#### Work task:
Write out all the data below exactly.

#### Available data:
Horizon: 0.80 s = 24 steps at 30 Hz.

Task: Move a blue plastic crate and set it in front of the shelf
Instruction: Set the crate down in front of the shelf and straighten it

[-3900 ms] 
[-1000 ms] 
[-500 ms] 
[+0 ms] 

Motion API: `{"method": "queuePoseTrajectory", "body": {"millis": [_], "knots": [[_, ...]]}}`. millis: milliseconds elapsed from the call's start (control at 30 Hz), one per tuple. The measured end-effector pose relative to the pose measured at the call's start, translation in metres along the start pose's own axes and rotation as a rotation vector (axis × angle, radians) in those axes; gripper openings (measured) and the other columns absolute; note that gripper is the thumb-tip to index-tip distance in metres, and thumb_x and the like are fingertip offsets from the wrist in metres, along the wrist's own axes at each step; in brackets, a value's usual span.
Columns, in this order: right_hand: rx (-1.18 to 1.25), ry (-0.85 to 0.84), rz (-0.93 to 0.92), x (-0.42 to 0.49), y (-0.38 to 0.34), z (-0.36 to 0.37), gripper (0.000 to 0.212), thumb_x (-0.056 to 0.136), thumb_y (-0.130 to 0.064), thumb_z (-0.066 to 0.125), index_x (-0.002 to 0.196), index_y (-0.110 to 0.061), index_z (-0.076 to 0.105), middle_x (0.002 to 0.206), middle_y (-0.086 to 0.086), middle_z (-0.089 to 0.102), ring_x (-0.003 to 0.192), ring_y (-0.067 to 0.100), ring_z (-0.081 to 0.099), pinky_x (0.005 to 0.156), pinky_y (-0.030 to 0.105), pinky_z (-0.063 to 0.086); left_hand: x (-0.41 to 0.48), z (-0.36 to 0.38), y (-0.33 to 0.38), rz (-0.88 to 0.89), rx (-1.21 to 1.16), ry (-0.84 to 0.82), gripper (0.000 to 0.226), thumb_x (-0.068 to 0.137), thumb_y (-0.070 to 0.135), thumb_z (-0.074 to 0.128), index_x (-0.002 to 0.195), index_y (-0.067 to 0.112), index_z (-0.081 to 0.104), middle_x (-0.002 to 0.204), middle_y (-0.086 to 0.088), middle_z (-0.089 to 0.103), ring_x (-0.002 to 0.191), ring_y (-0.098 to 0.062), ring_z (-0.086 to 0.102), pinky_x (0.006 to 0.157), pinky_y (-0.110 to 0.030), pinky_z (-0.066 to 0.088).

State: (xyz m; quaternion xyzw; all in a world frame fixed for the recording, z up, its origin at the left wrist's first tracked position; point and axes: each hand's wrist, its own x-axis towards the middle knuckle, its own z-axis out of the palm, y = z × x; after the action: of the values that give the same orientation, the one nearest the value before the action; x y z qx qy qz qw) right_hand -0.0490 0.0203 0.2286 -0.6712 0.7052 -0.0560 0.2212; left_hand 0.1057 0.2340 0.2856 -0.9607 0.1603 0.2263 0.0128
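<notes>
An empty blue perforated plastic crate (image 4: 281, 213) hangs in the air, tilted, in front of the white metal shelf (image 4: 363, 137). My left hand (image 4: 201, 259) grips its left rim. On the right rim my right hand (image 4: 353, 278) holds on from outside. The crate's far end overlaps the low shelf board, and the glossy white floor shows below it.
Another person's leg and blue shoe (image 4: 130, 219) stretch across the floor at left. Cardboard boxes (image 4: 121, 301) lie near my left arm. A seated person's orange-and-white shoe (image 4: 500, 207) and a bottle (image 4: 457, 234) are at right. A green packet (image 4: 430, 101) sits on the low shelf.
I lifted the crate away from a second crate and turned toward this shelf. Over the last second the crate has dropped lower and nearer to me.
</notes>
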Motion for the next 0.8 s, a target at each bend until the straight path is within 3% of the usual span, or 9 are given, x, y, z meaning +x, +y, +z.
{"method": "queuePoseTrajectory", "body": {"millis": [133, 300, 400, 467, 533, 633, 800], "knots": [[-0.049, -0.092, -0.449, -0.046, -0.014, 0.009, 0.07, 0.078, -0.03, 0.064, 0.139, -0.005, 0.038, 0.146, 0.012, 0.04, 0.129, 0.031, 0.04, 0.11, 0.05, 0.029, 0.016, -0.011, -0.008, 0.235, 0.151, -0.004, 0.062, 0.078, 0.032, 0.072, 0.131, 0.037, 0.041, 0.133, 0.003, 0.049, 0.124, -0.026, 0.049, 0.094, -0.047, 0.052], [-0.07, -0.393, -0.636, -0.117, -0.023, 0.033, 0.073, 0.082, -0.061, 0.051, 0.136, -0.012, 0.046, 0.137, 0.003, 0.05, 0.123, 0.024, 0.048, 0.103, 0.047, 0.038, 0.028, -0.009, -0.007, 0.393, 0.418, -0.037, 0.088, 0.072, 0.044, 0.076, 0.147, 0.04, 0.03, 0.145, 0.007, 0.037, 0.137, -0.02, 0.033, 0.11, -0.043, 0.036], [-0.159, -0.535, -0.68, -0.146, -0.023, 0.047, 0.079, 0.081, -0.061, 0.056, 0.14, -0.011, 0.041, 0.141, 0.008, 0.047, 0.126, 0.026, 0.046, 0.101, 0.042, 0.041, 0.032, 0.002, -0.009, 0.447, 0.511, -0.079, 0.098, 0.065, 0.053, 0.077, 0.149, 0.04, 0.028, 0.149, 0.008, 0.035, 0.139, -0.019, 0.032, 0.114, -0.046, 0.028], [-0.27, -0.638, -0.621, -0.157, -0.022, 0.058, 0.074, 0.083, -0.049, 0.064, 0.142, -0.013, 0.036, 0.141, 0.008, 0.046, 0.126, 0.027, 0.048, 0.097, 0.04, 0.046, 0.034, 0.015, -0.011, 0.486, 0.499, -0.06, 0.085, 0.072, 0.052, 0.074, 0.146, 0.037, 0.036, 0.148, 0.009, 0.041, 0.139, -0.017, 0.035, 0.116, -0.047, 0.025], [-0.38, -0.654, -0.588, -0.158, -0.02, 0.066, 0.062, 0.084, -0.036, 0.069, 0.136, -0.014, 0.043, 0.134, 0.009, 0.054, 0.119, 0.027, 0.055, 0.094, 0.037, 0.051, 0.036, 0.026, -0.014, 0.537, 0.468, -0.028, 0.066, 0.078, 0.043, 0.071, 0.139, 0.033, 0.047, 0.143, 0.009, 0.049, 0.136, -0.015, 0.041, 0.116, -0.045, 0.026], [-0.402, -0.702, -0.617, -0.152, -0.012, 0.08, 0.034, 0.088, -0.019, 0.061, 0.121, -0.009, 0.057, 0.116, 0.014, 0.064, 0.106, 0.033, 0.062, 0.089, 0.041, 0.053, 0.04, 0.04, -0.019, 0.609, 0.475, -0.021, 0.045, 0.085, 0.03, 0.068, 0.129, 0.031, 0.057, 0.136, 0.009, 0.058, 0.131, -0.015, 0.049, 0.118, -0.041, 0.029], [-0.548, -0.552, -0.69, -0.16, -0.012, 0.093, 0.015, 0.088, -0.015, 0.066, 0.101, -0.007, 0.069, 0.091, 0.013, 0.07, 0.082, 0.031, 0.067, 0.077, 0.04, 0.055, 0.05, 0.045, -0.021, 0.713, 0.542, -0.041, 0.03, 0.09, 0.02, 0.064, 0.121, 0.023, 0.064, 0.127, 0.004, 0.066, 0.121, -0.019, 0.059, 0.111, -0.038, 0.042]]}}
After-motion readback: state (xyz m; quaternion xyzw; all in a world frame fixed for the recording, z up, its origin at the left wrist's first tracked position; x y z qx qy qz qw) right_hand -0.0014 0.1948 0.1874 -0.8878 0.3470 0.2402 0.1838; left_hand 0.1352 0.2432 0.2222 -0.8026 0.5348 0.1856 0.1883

#### Your solution:
Horizon: 0.80 s = 24 steps at 30 Hz.

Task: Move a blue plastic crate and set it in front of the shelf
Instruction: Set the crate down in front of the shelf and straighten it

[-3900 ms] 
[-1000 ms] 
[-500 ms] 
[+0 ms] 

Motion API: `{"method": "queuePoseTrajectory", "body": {"millis": [_], "knots": [[_, ...]]}}`. millis: milliseconds elapsed from the call's start (control at 30 Hz), one per tuple. The measured end-effector pose relative to the pose measured at the call's start, translation in metres along the start pose's own axes and rotation as a rotation vector (axis × angle, radians) in those axes; gripper openings (measured) and the other columns absolute; note that gripper is the thumb-tip to index-tip distance in metres, and thumb_x and the like are fingertip offsets from the wrist in metres, along the wrist's own axes at each step; in brackets, a value's usual span.
Columns, in this order: right_hand: rx (-1.18 to 1.25), ry (-0.85 to 0.84), rz (-0.93 to 0.92), x (-0.42 to 0.49), y (-0.38 to 0.34), z (-0.36 to 0.37), gripper (0.000 to 0.212), thumb_x (-0.056 to 0.136), thumb_y (-0.130 to 0.064), thumb_z (-0.066 to 0.125), index_x (-0.002 to 0.196), index_y (-0.110 to 0.061), index_z (-0.076 to 0.105), middle_x (0.002 to 0.206), middle_y (-0.086 to 0.086), middle_z (-0.089 to 0.102), ring_x (-0.003 to 0.192), ring_y (-0.067 to 0.100), ring_z (-0.081 to 0.099), pinky_x (0.005 to 0.156), pinky_y (-0.030 to 0.105), pinky_z (-0.063 to 0.086); left_hand: x (-0.41 to 0.48), z (-0.36 to 0.38), y (-0.33 to 0.38), rz (-0.88 to 0.89), rx (-1.21 to 1.16), ry (-0.84 to 0.82), gripper (0.000 to 0.226), thumb_x (-0.068 to 0.137), thumb_y (-0.070 to 0.135), thumb_z (-0.074 to 0.128), index_x (-0.002 to 0.195), index_y (-0.067 to 0.112), index_z (-0.081 to 0.104), middle_x (-0.002 to 0.204), middle_y (-0.086 to 0.088), middle_z (-0.089 to 0.103), ring_x (-0.002 to 0.191), ring_y (-0.098 to 0.062), ring_z (-0.086 to 0.102), pinky_x (0.006 to 0.157), pinky_y (-0.110 to 0.030), pinky_z (-0.066 to 0.088).

State: (xyz m; quaternion xyzw; all in a world frame fixed for the recording, z up, its origin at the left wrist's first tracked position; point and axes: each hand's wrist, its own x-axis towards the middle knuckle, its own z-axis out of the palm, y = z × x; after the action: of the values that give the same orientation, the one nearest the value before the action; x y z qx qy qz qw) right_hand -0.0490 0.0203 0.2286 -0.6712 0.7052 -0.0560 0.2212; left_hand 0.1057 0.2340 0.2856 -0.9607 0.1603 0.2263 0.0128
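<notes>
An empty blue perforated plastic crate (image 4: 281, 213) hangs in the air, tilted, in front of the white metal shelf (image 4: 363, 137). My left hand (image 4: 201, 259) grips its left rim. On the right rim my right hand (image 4: 353, 278) holds on from outside. The crate's far end overlaps the low shelf board, and the glossy white floor shows below it.
Another person's leg and blue shoe (image 4: 130, 219) stretch across the floor at left. Cardboard boxes (image 4: 121, 301) lie near my left arm. A seated person's orange-and-white shoe (image 4: 500, 207) and a bottle (image 4: 457, 234) are at right. A green packet (image 4: 430, 101) sits on the low shelf.
I lifted the crate away from a second crate and turned toward this shelf. Over the last second the crate has dropped lower and nearer to me.
</notes>
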Motion for the next 0.8 s, a target at each bend until the straight path is within 3% of the usual span, or 9 are given, x, y, z meaning +x, +y, +z.
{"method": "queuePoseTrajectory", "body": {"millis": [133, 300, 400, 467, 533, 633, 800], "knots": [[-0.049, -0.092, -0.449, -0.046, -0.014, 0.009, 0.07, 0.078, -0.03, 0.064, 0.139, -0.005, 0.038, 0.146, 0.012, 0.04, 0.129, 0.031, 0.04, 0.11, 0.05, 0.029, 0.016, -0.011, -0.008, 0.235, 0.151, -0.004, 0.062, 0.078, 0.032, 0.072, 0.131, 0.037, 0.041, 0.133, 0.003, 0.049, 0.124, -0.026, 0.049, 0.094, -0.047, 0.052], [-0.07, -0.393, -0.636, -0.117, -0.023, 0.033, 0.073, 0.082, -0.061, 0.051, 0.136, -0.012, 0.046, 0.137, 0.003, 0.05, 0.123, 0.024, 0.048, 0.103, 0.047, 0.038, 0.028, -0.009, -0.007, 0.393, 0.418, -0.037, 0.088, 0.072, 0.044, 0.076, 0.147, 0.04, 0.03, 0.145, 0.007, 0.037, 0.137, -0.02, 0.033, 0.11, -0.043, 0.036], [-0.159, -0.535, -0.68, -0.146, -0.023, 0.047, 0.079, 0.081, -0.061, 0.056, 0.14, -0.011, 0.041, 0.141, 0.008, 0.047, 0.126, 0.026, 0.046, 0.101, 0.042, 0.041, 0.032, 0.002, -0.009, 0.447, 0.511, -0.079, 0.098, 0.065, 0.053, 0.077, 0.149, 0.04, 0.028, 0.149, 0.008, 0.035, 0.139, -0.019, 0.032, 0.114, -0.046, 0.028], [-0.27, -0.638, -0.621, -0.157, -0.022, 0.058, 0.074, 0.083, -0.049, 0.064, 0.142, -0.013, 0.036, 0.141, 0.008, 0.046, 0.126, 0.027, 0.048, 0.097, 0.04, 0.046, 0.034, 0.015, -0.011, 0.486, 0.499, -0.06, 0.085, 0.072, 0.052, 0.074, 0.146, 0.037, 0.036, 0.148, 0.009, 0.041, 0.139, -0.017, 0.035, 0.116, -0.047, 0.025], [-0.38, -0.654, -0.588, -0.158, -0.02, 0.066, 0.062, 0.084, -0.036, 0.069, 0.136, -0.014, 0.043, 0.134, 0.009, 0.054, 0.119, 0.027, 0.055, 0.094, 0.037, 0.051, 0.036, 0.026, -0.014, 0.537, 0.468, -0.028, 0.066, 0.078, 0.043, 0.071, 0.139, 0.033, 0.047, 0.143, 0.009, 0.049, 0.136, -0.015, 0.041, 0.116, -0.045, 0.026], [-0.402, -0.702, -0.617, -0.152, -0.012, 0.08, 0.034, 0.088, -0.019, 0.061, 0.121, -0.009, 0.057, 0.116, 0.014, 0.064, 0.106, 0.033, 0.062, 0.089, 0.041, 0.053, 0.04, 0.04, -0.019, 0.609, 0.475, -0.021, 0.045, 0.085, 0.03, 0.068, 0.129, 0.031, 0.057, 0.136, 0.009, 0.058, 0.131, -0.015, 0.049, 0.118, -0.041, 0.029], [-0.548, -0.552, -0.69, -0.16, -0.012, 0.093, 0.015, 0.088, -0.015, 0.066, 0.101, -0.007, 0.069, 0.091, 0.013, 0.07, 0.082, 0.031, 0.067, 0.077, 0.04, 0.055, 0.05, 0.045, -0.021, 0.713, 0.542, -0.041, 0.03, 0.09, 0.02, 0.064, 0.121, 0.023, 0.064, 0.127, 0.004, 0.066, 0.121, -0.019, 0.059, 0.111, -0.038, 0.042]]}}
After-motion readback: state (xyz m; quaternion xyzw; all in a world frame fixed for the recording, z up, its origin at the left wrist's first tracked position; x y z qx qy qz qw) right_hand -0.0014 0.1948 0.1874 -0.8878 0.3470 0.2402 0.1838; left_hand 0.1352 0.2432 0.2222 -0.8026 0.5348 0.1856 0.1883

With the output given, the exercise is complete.